Шаги приближались к двери, или это только стук его сердца так громко отдавался в ушах?
Он нащупал универсальный ключ. Тот казался тяжелым и упорно не хотел проворачиваться в замке. Пришлось с ним побороться, надавив изо всех сил. Язычки замка выдвинулись, а Джек отступил назад и уперся спиной в противоположную стену коридора, помимо воли издав стон облегчения. Он закрыл глаза, и в его голове началось торжественное шествие знакомых фраз, которых, как выяснилось, существовало множество,
(он рехнулся, спятил, сбрендил, слетел с катушек, тронулся умом, повредился рассудком, шизанулся, у него не все дома, крыша поехала, его замкнуло, он с дуба рухнул)
и каждая означала лишь одно: он сошел с ума.
– Нет, – стал причитать он, едва ли сознавая, что стоит, зажмурившись от страха, словно ребенок. – Нет, о нет! Господи, пожалуйста, нет.
Но даже сквозь хаос мыслей, вопреки оглушительным ударам сердца, бившегося в утроенном ритме, до него доносились негромкие звуки вращавшейся дверной ручки, которую крутили изнутри в тщетных попытках открыть дверь, выйти в коридор. Некто пытался свести знакомство с ним и быть представленным его семье, в то время как за стенами отеля бушевала буря, а свет дня сменился беспросветным ночным мраком. Если бы он открыл глаза и увидел, как шевелится ручка, он бы точно свихнулся. А потому он не размыкал век, пока через неопределенно долгий промежуток времени не наступила вдруг полная тишина.
Тогда Джек усилием воли открыл глаза, почти уверенный, что увидит ее прямо перед собой. Но коридор был пуст.
Хотя при этом его не покидало ощущение, что за ним наблюдают.
Он посмотрел на глазок в центре двери и подумал о том, что случится, если он подойдет и попробует заглянуть в него. С кем он окажется тогда с глазу на глаз?
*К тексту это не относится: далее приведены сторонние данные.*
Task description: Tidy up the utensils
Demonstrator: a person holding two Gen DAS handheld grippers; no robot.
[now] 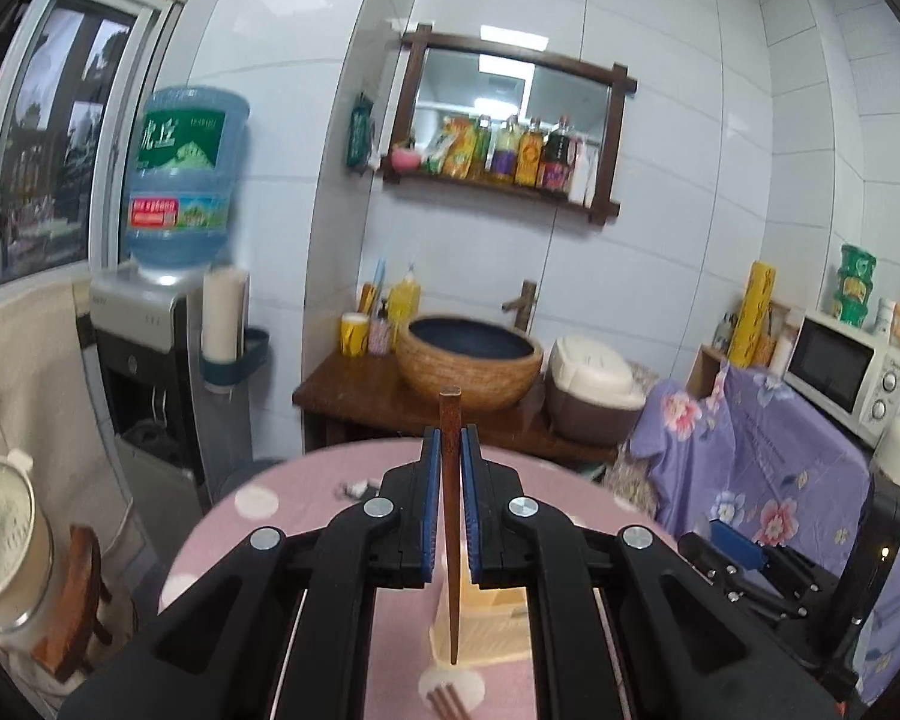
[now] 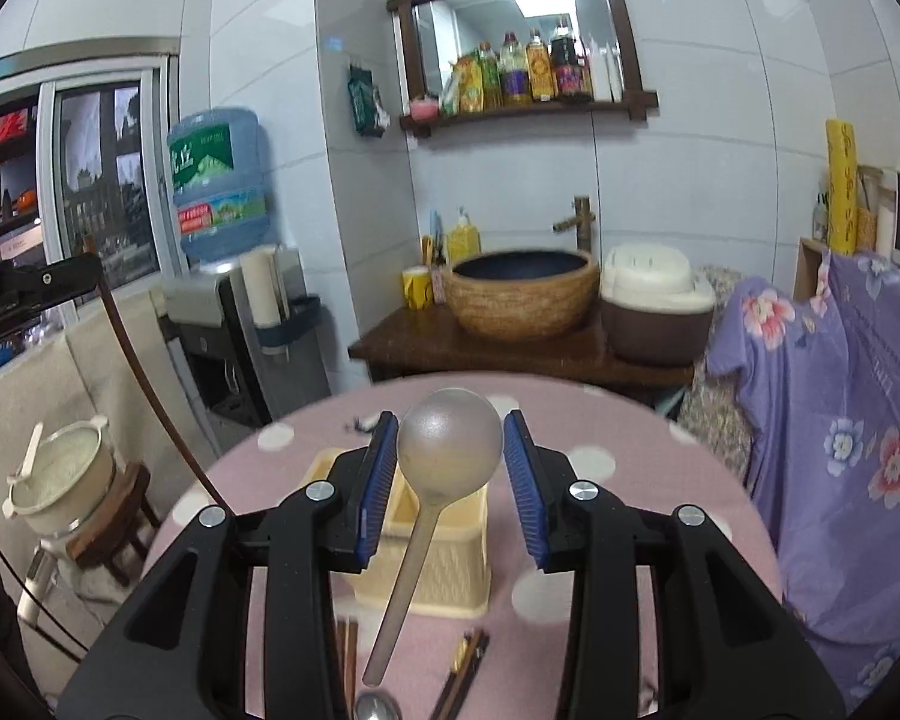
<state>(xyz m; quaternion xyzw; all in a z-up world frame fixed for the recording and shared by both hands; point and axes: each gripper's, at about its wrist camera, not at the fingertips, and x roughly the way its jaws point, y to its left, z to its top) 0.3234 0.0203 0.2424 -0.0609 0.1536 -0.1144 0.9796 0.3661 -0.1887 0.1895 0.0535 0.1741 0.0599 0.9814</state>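
Between the blue pads of my left gripper (image 1: 449, 450) I am holding one brown chopstick (image 1: 450, 516) tightly; its long axis is standing upright, thin tip pointing down at the cream basket (image 1: 498, 612) on the pink dotted table (image 1: 306, 498). My right gripper (image 2: 450, 450) is standing with jaws wide apart around a grey ladle (image 2: 432, 480); whether the pads are touching it I cannot tell. The ladle's bowl is pointing up and away, handle slanting down toward me, in front of the basket. More chopsticks (image 2: 465, 669) are lying before the basket.
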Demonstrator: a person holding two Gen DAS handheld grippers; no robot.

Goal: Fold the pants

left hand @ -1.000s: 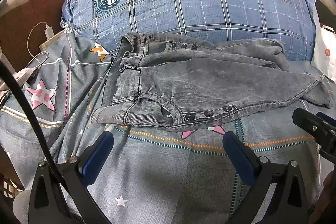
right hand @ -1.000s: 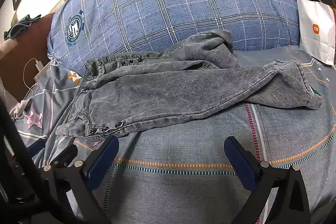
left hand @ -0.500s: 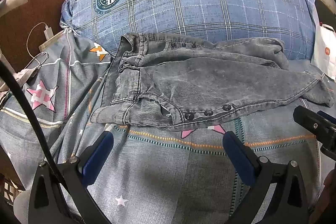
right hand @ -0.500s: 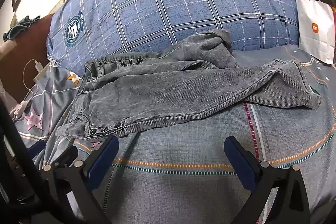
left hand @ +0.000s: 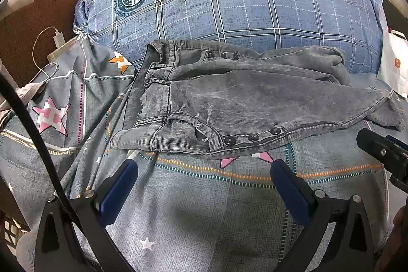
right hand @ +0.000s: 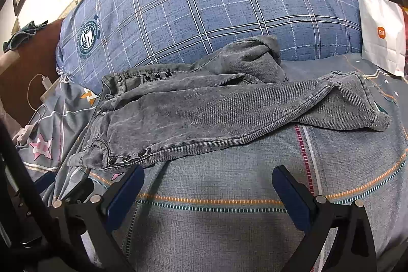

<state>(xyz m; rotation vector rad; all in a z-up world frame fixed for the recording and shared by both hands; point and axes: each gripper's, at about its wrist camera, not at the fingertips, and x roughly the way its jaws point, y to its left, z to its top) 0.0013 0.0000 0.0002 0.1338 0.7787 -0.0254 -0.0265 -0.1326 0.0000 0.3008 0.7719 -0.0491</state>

Его ноги пришли в движение
(только не подведите меня)
прежде, чем он сам осознал это. Он дал им приказ уходить от двери как можно дальше и направился к лестничной площадке, шурша ступнями по черно-синим джунглям на ковровой дорожке. Но, не добравшись до лестницы, остановился и посмотрел на огнетушитель. Ему показалось, что складки шланга лежали как-то иначе. И он не сомневался, что медный наконечник смотрел отверстием в сторону лифта, когда он входил в коридор. Сейчас наконечник был развернут в противоположном направлении.
– Я вообще ничего не видел, – произнес Джек Торранс громко и отчетливо. Губы пытались сложиться в улыбку на его бледном, изможденном лице.
Но на лифте он все-таки не поехал. Уж очень кабинка напоминала разверстую пасть. Даже слишком напоминала. Поэтому Джек спустился по лестнице.